Start of Block

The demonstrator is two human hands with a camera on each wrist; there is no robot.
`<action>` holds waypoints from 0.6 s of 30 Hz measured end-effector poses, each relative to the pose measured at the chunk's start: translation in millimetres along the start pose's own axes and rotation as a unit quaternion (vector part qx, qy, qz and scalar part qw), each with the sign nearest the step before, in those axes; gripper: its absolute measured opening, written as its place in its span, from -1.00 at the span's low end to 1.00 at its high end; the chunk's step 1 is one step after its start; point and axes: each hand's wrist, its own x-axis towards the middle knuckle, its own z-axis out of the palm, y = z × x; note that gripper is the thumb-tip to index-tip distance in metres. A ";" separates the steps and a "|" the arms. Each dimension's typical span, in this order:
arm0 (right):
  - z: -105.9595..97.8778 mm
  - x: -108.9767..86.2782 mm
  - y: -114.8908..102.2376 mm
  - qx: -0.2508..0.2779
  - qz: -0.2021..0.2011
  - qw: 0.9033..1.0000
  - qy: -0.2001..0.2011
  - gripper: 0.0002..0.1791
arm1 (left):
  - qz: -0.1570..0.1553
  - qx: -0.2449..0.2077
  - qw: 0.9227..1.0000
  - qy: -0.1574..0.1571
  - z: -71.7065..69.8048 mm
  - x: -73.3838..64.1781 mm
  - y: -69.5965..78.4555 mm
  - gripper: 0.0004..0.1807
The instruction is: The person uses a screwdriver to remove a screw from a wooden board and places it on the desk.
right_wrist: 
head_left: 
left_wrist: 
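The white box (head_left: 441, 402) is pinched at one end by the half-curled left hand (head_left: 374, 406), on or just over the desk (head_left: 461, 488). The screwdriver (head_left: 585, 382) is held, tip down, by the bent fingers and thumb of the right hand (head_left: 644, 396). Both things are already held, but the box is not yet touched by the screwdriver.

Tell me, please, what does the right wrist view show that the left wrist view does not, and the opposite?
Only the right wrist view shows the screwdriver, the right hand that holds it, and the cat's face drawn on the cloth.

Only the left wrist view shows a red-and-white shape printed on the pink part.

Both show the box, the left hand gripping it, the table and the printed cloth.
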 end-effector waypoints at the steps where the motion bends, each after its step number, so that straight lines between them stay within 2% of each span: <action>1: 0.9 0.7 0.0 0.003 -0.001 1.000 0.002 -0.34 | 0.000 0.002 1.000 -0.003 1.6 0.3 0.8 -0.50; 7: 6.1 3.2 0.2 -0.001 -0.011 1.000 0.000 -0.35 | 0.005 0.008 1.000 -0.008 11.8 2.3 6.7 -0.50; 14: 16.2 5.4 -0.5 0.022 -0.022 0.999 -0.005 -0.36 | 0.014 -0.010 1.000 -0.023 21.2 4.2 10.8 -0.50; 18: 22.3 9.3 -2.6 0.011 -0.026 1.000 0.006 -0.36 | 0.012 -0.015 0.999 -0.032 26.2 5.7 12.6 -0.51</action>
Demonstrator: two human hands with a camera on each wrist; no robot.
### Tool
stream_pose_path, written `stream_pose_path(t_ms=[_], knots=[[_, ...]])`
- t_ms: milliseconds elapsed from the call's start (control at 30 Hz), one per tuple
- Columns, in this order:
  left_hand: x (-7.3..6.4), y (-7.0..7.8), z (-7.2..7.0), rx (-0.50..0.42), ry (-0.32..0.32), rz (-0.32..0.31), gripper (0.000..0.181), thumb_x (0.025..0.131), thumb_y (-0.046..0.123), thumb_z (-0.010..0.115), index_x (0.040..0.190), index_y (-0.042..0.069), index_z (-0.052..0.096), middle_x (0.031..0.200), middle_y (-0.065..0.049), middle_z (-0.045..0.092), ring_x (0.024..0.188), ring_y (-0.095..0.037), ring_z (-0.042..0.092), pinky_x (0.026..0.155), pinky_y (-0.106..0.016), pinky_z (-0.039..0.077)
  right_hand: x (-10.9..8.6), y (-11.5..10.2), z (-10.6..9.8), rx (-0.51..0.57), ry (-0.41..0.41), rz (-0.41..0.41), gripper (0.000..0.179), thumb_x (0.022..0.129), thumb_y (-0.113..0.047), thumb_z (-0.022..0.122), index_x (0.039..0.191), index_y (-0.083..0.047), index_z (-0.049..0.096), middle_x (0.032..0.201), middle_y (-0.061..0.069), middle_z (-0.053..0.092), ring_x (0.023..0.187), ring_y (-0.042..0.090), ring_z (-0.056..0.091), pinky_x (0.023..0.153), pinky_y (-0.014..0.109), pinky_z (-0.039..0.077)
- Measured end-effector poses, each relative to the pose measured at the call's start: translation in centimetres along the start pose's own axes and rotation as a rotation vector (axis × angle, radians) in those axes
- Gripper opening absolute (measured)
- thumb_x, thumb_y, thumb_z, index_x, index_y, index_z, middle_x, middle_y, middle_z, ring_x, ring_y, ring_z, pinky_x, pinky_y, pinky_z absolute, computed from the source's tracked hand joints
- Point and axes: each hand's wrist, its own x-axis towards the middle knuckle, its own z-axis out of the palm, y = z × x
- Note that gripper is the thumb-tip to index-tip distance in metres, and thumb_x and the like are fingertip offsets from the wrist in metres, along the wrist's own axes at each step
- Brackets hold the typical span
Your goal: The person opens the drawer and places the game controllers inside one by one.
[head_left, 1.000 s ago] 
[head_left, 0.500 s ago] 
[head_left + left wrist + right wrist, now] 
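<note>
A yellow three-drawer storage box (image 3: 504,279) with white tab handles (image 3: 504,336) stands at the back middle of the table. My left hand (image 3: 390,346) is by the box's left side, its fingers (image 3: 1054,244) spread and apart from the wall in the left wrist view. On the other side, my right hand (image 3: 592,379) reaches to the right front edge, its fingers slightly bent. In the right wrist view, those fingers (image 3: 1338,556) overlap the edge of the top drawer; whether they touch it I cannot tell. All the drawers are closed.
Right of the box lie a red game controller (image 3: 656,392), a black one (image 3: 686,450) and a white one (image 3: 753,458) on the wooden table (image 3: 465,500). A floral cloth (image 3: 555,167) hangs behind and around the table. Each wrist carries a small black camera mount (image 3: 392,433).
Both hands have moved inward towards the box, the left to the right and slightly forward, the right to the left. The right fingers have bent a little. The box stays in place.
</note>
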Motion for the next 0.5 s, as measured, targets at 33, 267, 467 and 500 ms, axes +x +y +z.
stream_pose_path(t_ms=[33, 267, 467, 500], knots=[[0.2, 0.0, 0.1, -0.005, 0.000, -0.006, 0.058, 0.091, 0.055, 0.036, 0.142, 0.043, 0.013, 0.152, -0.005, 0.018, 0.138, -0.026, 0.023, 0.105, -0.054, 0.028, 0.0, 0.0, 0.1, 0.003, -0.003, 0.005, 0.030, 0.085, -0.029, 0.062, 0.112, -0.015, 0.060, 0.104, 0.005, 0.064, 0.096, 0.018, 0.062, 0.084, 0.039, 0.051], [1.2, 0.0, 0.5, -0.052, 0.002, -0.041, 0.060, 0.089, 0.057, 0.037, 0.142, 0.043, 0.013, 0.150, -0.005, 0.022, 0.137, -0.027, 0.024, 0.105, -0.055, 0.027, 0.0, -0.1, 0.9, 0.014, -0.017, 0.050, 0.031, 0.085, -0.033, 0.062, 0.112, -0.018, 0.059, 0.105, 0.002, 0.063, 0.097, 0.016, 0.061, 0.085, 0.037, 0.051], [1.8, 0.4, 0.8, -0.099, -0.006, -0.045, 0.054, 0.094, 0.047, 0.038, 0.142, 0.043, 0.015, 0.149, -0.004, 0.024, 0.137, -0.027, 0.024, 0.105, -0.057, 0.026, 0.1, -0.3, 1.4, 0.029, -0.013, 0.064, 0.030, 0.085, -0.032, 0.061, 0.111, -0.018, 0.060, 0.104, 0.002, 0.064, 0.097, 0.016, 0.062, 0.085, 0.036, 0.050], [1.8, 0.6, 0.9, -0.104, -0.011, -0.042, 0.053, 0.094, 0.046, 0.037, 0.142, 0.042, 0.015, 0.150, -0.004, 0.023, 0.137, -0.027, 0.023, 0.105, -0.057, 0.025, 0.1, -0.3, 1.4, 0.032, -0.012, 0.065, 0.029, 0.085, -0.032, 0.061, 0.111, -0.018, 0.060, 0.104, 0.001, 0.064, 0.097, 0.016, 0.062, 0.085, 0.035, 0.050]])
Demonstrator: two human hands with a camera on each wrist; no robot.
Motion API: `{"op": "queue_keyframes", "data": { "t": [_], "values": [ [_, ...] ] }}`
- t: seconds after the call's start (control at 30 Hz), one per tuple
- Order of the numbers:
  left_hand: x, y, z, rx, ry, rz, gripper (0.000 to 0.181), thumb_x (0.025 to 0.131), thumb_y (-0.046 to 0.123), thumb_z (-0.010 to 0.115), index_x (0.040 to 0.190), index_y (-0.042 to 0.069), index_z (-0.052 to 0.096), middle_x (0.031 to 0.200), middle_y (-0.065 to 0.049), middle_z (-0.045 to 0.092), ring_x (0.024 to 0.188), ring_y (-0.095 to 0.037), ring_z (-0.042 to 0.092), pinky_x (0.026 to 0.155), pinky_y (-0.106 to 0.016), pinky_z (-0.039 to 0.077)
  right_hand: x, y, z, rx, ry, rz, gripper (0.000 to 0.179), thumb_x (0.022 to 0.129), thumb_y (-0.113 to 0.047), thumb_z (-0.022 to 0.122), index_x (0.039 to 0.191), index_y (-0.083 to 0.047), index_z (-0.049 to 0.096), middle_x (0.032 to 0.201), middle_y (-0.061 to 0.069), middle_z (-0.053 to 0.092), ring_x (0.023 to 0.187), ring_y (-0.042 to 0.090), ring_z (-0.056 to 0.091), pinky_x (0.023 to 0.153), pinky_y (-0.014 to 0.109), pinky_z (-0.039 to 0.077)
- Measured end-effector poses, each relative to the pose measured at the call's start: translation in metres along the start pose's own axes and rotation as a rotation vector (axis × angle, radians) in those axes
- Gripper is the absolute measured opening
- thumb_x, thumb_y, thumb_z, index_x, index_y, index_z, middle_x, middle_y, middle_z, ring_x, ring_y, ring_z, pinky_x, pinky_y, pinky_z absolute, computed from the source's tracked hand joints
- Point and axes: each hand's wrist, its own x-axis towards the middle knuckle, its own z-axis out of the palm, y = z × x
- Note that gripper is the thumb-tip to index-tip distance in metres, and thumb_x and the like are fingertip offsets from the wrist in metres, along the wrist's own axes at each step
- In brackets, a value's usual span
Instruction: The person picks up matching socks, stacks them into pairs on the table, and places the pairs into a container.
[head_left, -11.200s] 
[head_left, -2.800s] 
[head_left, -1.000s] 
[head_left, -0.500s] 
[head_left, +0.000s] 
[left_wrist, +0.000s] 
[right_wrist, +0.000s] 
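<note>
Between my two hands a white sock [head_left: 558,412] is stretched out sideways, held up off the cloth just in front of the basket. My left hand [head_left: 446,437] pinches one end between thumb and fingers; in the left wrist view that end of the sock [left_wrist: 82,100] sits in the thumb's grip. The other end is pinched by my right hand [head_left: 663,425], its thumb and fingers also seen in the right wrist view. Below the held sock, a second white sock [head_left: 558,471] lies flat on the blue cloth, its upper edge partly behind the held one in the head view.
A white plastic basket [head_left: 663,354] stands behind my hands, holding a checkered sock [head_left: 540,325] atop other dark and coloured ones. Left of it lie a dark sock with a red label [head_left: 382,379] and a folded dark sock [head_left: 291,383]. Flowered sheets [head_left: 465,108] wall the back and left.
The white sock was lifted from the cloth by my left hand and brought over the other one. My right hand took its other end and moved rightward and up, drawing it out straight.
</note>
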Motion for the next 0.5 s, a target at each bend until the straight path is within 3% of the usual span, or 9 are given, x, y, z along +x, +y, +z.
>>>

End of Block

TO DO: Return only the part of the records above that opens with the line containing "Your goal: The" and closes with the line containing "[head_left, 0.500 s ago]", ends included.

TASK RESULT:
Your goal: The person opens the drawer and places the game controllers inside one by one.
[head_left, 1.000 s ago] 
[head_left, 0.500 s ago] 

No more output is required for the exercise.